Increasing scopes of practice: professional interest or public interest?

Our last two blog releases set out a short quiz on the public interest (here) and our views on the answers to that quiz (here). The ability to distinguish between the public interest and the professional interest is essential for a professional regulatory body to understand and act within its own mandate and jurisdiction. However, this distinction is not always easy to make. For this reason, defining what falls within the public interest can be a hotly debated topic, including among our readers.

As expected, we received quite a bit of feedback with respect to one issue in particular: whether it is within a professional regulatory body’s mandate to advocate for an expansion of the profession’s scope of practice. In our response to this question, we stated that it could fall within either the public interest or the profession’s interest, depending on the circumstances. In this entry, we will explore the differing interests in more detail.

What is the profession’s interest in increasing its scope of practice?

Members of a profession will often have various reasons for which they might desire a broader scope of practice for their particular profession. A profession might, for example, want to be able to offer new treatments that fall within the expertise and knowledge base of that profession while remaining outside their legal scope of practice for the purpose of expanding the number and diversity of services they are able to offer to the public and the amount of business they receive. Relatively recently dentists in British Columbia received a revision to their scope of practice which allows them to now offer Botox treatments to the public, potentially providing them with increased business. This type of economic incentive for the profession will fall outside the mandate of a regulatory body serving the public interest. Similarly, a profession may wish to increase its scope of practice to compete with other professions that offer complementary services for reasons of economic gain by the members of that profession.

On the other hand, the profession will also be interested in ensuring that its members can offer all services that fall within their knowledge and abilities to best serve their clients and the public as well. The profession’s interest is not limited to economic benefits for the members of that profession, but this is an example of where the distinction between the profession’s interest and the public interest is clear.

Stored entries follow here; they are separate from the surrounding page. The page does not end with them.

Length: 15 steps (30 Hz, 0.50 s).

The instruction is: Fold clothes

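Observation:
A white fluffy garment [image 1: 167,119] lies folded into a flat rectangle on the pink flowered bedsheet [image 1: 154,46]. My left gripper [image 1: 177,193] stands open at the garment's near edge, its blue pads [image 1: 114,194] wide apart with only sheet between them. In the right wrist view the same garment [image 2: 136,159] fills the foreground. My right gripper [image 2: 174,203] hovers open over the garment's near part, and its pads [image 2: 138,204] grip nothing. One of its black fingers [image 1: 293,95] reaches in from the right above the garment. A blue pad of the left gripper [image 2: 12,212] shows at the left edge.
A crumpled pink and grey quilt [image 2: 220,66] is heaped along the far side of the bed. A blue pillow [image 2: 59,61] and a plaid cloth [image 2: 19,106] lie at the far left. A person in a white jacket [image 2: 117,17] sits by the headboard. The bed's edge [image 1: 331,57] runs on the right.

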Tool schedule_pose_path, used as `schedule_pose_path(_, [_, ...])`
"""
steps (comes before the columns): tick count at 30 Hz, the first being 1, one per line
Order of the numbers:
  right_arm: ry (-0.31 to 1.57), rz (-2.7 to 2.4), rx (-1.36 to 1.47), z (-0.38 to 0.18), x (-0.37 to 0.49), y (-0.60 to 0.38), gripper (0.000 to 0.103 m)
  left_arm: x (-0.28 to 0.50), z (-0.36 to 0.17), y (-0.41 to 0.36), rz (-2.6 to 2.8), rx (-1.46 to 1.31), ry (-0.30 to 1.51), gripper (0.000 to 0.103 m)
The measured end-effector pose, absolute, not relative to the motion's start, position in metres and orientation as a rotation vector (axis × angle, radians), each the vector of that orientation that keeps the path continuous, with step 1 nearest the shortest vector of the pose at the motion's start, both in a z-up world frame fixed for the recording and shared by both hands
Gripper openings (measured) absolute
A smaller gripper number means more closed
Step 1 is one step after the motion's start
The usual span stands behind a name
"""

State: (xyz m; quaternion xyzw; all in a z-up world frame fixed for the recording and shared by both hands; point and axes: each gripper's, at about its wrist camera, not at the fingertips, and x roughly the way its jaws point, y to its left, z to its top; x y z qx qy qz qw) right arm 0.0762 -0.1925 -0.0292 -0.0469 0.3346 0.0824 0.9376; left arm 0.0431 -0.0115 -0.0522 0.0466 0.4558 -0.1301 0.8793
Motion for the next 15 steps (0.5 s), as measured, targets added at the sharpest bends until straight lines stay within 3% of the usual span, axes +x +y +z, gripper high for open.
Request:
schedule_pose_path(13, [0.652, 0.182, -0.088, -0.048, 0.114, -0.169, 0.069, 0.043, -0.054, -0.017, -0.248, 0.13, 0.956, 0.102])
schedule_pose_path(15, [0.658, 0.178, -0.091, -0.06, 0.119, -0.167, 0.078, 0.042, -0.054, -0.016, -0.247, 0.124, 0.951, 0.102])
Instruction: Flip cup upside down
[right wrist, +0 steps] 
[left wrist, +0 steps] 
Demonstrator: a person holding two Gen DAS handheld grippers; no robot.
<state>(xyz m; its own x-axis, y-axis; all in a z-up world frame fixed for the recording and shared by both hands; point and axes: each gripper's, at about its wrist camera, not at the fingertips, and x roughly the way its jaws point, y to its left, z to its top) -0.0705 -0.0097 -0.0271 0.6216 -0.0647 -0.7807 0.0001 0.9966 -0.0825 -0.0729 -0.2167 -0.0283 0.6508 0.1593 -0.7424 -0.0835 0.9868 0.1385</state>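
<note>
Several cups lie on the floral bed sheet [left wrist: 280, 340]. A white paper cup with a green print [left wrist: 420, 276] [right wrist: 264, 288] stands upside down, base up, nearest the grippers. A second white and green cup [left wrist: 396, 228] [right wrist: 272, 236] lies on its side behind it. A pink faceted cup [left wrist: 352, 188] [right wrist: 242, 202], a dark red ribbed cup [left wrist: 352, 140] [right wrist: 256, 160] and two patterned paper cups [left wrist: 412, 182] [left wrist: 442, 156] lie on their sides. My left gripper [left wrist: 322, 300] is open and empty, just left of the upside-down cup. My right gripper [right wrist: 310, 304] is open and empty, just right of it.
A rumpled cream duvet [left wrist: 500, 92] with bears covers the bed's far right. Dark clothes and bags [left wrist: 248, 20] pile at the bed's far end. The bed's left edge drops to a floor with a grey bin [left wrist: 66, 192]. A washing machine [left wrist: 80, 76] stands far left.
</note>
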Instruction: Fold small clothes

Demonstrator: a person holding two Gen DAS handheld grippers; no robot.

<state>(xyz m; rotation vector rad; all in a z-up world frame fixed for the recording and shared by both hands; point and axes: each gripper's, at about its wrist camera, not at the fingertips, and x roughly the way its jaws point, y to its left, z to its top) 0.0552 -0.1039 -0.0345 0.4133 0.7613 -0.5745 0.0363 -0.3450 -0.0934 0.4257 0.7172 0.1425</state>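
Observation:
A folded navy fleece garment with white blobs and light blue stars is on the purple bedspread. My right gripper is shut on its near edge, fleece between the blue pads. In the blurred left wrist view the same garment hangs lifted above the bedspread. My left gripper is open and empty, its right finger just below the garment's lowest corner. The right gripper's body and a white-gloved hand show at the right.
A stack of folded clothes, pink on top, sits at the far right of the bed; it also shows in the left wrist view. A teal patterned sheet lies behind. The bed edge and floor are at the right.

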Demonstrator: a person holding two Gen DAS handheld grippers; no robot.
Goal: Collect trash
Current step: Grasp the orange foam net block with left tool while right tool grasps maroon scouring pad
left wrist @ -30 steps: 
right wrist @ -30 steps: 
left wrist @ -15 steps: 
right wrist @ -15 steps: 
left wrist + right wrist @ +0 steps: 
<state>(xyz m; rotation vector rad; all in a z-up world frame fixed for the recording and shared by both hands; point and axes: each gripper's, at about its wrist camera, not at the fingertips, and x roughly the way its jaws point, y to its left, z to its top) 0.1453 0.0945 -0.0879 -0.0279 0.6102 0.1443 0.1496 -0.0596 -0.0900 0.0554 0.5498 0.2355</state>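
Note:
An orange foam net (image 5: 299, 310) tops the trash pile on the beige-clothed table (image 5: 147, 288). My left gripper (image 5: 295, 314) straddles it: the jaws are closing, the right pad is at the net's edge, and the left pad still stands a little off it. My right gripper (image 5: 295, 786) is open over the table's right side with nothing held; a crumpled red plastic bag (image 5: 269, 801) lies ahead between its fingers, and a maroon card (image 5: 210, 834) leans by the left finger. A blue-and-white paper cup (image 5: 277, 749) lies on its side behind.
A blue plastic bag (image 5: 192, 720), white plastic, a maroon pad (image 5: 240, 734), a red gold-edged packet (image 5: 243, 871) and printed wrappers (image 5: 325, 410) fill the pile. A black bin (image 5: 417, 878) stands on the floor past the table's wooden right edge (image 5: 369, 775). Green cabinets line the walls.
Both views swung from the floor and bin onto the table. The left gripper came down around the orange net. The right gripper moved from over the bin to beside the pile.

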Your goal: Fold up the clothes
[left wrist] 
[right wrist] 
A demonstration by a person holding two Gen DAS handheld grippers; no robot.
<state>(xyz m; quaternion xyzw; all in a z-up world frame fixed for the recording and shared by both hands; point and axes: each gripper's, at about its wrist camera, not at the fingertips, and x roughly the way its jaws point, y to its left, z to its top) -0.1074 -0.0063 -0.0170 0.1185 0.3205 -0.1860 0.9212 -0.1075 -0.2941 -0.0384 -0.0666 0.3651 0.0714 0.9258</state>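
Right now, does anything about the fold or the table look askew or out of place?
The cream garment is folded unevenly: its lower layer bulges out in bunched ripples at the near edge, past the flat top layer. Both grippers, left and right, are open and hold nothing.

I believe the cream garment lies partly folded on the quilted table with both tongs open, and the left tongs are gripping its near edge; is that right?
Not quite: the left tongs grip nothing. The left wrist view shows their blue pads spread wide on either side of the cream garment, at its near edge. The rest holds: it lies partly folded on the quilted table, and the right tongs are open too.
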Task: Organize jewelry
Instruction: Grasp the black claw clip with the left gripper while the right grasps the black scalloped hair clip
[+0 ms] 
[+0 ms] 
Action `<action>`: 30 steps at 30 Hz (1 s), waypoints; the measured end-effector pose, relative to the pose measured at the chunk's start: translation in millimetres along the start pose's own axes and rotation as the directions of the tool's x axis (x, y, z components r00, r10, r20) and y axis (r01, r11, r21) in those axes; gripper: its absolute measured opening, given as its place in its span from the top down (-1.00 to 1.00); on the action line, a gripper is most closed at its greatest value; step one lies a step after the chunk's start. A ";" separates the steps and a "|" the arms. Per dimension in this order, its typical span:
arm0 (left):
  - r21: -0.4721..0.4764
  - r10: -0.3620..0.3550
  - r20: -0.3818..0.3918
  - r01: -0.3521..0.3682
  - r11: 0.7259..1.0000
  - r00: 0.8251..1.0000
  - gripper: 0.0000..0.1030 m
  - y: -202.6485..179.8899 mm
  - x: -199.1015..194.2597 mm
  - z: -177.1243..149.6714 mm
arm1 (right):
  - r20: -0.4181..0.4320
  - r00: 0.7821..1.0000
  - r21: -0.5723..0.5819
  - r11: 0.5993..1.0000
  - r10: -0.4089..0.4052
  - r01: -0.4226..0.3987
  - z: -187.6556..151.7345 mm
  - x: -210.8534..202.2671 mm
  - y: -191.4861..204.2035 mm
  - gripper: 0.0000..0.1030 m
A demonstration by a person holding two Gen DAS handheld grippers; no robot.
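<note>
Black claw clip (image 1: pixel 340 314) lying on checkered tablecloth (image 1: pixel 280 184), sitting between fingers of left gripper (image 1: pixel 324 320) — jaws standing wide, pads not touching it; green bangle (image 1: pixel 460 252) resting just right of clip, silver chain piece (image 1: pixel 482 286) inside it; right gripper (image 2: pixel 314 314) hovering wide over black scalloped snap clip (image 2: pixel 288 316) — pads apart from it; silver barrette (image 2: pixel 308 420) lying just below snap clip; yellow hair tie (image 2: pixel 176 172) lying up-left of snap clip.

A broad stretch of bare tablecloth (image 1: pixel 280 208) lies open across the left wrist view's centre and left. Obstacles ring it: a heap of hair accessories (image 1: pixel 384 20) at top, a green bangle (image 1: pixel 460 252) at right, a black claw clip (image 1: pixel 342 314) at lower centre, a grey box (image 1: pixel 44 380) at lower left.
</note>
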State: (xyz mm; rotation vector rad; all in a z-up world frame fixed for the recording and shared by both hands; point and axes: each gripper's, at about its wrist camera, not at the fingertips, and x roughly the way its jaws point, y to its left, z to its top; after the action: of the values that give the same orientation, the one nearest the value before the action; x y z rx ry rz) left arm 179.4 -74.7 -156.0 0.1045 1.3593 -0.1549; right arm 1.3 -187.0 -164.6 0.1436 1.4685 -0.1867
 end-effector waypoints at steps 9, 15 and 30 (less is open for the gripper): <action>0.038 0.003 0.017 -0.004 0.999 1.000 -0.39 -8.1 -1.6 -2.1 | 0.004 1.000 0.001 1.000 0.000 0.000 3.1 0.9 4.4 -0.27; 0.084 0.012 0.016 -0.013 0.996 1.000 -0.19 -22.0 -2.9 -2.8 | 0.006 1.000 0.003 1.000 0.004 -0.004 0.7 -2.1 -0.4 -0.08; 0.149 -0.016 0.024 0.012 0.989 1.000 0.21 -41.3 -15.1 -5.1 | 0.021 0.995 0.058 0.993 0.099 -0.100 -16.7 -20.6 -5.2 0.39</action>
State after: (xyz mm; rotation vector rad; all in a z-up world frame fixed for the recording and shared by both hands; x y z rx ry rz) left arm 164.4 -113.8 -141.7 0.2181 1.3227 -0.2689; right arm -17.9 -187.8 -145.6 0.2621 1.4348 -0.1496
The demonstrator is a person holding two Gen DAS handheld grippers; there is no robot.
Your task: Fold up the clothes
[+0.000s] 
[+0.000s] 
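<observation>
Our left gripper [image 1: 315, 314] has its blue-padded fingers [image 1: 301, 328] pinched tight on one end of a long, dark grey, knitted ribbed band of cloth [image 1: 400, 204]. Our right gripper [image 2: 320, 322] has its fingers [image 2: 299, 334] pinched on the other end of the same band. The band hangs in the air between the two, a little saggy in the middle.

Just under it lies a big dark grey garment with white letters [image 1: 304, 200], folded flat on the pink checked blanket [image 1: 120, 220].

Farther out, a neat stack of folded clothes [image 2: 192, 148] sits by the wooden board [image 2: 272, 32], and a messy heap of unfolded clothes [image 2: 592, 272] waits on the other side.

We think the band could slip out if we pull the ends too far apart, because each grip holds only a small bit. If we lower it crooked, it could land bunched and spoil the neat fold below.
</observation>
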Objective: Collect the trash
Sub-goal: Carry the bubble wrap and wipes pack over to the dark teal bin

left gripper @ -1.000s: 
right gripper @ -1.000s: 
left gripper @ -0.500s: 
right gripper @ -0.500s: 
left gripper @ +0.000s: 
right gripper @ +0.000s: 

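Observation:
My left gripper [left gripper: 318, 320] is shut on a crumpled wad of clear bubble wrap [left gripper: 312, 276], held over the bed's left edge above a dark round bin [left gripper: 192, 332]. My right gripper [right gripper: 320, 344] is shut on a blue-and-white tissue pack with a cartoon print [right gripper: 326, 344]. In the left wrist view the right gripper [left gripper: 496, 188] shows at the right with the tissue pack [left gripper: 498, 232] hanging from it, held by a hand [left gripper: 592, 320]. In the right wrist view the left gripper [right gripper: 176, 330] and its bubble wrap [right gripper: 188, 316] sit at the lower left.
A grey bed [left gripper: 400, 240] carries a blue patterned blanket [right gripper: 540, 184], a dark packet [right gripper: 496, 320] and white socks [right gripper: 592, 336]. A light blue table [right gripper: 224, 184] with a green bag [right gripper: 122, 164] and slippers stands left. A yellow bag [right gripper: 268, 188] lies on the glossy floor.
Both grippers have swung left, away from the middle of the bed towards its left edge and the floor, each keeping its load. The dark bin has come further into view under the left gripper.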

Overall, a professional association or trade union will have few restrictions on its ability to lobby for changes to the profession’s scope of practice, as its activities are directed primarily by the interests expressed by its membership. Likewise a professional association and trade union will have few restrictions in challenging the interests of another profession in increasing its scope, as was the case of the BC Medical Association which opposed granting dentists the ability to provide Botox treatments.

What is the public’s interest in increasing the scope of practice of a profession?

The public interest in an expanded scope of practice for a profession will not be mutually exclusive from that of the profession’s interest. The ability of professionals to offer more services to the public  not only serves the interests of those professionals but it also serves the interest of the public in having more availability of certain services and more competition with respect to the number of professionals who are legally able to provide such services. In this way, the public interest may also be served by allowing dentists, for example, to provide Botox treatments. Due to the overlap between professional and public interests in such an increase to the profession’s scope of practice, however, it may be more prudent for a regulatory body to avoid lobbying for a particular position on an issue such as this and to leave such action as this to the professional association or trade union. If the regulatory body does take a position, it is important that its position be clearly rooted in the public interest.

When a scope of practice change is more clearly geared towards public safety, the propriety of a professional regulatory body advocating for change will more straightforward. For example, a profession may be seeking a greater exclusive scope of practice (also known as “reserved acts”) under the premise that certain activities ought to be provided by that profession alone for the protection of the public. Nevertheless, this too engages a delicate area of contention between the public interest in protection from substandard practice versus the public’s interest in having easy access to health care services and increased consumer choice and competition. For this reason, a regulatory body should still proceed with caution before advocating for a particular position with respect to the profession’s scope of practice.